Fast Fünfzig Jahre später – Der Vermächtnisverwalter Robert Webb schreibt auf der offiziellen Webseite von England folgendes: „Die neueste Veröffentlichung von England ist das Doppel-CD-Digipak »The Concerts In Japan« (September 2022, New Music Berlin), mit Artwork von Ed Unitsky. Das Album ist seit August 2022 auch als digitaler Download erhältlich. Die Aufnahmen (von den Konzerten in Tokio im Jahr 2006) wurden digital mehrspurig mit über 40 Kanälen komplett überarbeitet, mit erstaunlichen Ergebnissen.“ Hier ist die lange tragische Geschichte der wechselhaften Reise der Band England von 1972 bis heute erst einmal grob geschrieben. Alle Beteiligten sind großartige Musiker, die in vielen anderen Bands ihre eigenen Geschichten geschrieben haben. So wie Frank Holland beispielsweise bei The Pretty Things oder Jamie Moses mit zwei Dutzend Bands inklusive Bob Geldof. Mal sehen was es zukünftig noch von der Truppe zu hören/sehen sein wird.

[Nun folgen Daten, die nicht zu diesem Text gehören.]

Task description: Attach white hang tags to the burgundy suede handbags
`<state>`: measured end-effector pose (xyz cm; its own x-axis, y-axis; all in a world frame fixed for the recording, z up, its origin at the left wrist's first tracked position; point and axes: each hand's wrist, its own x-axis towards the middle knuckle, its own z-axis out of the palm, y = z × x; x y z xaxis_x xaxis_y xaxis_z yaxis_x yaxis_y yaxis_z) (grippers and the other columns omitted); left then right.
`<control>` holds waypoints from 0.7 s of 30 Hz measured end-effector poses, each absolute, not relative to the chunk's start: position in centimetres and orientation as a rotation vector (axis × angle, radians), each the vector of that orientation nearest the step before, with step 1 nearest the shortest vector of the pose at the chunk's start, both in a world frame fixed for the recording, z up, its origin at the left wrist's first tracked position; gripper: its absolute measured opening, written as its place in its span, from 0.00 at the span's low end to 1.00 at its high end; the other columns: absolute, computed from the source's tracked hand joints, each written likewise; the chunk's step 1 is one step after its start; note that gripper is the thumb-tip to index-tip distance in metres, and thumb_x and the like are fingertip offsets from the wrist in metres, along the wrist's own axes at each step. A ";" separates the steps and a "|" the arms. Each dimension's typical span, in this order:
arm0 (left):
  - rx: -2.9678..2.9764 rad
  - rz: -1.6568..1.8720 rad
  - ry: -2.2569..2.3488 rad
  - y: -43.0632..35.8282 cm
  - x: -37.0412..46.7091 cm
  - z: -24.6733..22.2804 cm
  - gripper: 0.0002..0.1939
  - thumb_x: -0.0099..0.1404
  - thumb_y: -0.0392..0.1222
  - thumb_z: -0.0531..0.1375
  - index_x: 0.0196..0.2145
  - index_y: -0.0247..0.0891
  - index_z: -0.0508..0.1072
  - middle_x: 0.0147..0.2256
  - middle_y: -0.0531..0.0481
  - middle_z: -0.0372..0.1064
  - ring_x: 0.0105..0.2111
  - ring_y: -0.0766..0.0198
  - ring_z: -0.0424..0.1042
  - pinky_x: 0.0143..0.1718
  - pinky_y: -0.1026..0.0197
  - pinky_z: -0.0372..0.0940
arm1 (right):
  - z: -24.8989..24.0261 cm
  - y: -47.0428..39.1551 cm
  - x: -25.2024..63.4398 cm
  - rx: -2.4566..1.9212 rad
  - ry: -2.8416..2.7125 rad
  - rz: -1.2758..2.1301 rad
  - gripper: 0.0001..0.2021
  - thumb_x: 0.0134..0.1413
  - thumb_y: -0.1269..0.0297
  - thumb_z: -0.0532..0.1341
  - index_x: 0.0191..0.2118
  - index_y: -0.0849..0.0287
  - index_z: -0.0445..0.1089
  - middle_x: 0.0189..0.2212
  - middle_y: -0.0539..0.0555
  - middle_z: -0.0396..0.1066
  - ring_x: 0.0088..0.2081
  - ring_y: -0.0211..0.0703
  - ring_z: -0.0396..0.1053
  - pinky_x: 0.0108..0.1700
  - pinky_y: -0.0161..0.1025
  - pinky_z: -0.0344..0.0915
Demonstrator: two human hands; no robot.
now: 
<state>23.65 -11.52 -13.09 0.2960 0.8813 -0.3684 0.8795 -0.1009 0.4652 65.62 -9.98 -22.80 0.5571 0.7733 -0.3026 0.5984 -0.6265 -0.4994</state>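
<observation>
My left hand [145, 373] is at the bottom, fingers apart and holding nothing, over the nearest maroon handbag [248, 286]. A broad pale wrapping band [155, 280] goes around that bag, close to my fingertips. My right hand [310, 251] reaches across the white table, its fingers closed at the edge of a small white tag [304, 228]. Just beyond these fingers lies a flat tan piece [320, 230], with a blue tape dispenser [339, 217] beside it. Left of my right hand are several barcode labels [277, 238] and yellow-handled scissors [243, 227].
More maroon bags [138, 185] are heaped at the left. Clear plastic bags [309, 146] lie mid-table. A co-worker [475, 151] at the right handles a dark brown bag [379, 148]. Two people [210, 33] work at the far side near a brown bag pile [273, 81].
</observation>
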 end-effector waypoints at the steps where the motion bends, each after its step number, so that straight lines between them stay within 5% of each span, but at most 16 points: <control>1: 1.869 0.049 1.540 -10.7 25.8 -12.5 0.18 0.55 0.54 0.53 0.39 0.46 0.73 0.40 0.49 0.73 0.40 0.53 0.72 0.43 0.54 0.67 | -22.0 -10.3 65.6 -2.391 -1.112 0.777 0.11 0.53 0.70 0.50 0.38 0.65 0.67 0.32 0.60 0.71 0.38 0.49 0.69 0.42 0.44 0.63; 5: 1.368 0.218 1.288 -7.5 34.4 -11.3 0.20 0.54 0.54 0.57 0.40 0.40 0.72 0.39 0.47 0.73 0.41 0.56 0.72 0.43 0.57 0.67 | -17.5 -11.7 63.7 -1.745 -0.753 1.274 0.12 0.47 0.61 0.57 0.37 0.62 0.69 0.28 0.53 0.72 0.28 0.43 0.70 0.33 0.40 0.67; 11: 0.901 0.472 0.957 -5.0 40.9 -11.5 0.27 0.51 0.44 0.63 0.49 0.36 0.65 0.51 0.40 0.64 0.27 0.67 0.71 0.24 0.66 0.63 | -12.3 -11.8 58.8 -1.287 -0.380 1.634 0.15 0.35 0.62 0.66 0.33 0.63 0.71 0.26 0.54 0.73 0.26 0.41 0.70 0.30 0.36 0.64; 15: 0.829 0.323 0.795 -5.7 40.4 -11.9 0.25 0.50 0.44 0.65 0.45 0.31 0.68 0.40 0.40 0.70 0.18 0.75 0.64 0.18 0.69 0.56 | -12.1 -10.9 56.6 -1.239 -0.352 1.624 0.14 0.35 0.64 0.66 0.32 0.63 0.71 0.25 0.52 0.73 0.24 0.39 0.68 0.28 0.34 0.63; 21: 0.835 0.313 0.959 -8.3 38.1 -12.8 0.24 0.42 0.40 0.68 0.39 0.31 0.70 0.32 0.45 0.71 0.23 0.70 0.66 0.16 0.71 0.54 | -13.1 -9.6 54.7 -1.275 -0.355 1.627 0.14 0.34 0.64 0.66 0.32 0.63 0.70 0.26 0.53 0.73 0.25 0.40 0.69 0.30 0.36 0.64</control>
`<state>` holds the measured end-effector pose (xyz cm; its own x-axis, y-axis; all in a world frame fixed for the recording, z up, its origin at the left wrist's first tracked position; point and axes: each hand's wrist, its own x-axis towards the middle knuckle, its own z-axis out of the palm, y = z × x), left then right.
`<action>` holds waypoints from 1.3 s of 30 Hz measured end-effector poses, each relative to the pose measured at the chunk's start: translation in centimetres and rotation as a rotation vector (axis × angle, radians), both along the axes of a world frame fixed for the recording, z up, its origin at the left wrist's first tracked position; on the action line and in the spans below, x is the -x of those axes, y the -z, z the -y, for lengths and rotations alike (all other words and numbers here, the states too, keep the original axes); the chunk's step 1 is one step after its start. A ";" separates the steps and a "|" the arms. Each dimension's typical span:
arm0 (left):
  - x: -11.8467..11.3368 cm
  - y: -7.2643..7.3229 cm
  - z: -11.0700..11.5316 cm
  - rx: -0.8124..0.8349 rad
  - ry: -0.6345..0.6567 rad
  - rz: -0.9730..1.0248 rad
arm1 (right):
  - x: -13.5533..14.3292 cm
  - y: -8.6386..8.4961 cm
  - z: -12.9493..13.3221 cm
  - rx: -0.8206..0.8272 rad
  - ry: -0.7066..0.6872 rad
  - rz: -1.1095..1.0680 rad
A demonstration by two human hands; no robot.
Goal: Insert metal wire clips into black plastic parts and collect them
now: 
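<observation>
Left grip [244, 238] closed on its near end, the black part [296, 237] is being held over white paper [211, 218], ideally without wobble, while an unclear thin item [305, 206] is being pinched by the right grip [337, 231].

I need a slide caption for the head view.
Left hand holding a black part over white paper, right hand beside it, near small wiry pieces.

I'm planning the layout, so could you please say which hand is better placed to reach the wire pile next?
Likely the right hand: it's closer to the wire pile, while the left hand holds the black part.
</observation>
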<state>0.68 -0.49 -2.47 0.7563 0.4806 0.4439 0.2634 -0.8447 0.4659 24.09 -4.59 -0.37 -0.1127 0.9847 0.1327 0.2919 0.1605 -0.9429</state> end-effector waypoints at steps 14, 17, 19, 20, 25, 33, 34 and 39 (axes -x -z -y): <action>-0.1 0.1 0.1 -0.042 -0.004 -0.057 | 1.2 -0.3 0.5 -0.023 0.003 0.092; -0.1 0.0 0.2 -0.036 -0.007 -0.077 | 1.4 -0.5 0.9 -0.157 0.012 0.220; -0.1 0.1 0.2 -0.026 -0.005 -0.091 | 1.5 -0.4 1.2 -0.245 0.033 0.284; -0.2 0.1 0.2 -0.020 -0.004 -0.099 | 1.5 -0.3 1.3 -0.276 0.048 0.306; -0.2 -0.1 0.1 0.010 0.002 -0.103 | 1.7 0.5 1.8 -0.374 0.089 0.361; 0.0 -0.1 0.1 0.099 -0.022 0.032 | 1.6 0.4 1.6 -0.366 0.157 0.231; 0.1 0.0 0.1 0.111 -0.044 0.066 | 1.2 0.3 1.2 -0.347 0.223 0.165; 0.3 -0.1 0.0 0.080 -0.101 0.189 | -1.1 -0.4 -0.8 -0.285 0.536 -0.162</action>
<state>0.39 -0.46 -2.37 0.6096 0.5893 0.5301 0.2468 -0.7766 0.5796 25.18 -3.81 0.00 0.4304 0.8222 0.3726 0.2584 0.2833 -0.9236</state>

Jamie Moses, Bob Geldof 2009

Frank Holland: Pretty Things 1

Frank Holland: Pretty Things 2

Samurai Of Prog – Wie England heute klingen könnte, zeigen Samurai Of Prog, alias Steve Unruh (Violine, Flöten, Gitarren), Kimmo Pörsti (Schlaggeräte), Marco Bernard (Bass), zusammen mit Gästen und Robert Webb 2013 auf »Three Piece Suite« (Album: »Secrets Of Disguise«) sowie mit Webb und Martin Henderson auf dem 30-minütigen »The Imperial Hotel« (2014) auf dem gleichnamigen Album. Prog-Rock auf Weltklasse-Niveau.